*Work instructions*
Drop the pictures; give again exactly the lines from the one holding "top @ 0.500" through the end of the data.

*Source data*
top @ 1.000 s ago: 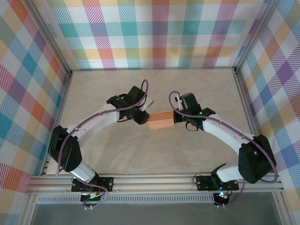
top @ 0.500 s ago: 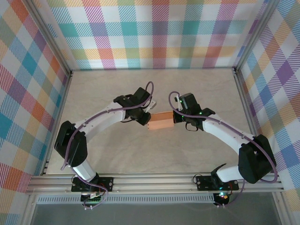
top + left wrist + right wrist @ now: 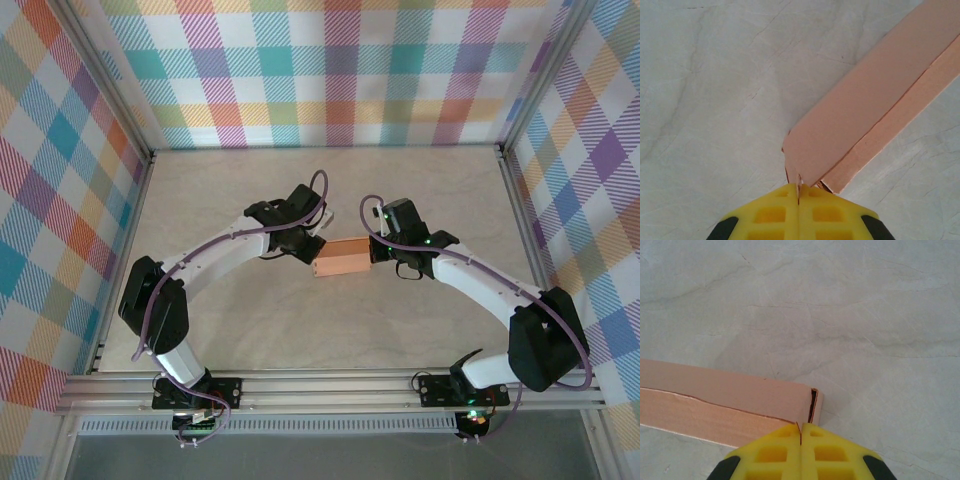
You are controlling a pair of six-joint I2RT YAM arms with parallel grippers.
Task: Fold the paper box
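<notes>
**Paper box all but folded, pinched at both ends**

Inside the plaid walls (image 3: pixel 330 70), on the pale marbled table (image 3: pixel 250 330), the paper box (image 3: pixel 342 257) lies mid-table as a flat rectangular box, no longer a sheet. The left gripper (image 3: pixel 799 192) has its yellow fingers pressed together on a thin card flap (image 3: pixel 791 167) at the box's left corner. The right gripper (image 3: pixel 800 432) is likewise nipped shut on a sliver of card at the right end. The main folds look done. A dark gap (image 3: pixel 813 405) at the right end suggests the end flaps remain to be tucked.
</notes>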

*Task solution*
top @ 0.500 s ago: 
top + left wrist + right wrist @ now: 
You are controlling a pair of six-joint I2RT YAM arms with parallel grippers.
Task: Fold the paper box
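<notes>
**Paper box all but folded, pinched at both ends**

Inside the plaid walls (image 3: pixel 330 70), on the pale marbled table (image 3: pixel 250 330), the paper box (image 3: pixel 342 257) lies mid-table as a flat rectangular box, no longer a sheet. The left gripper (image 3: pixel 799 192) has its yellow fingers pressed together on a thin card flap (image 3: pixel 791 167) at the box's left corner. The right gripper (image 3: pixel 800 432) is likewise nipped shut on a sliver of card at the right end. The main folds look done. A dark gap (image 3: pixel 813 405) at the right end suggests the end flaps remain to be tucked.
</notes>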

This answer leaves nothing further to address.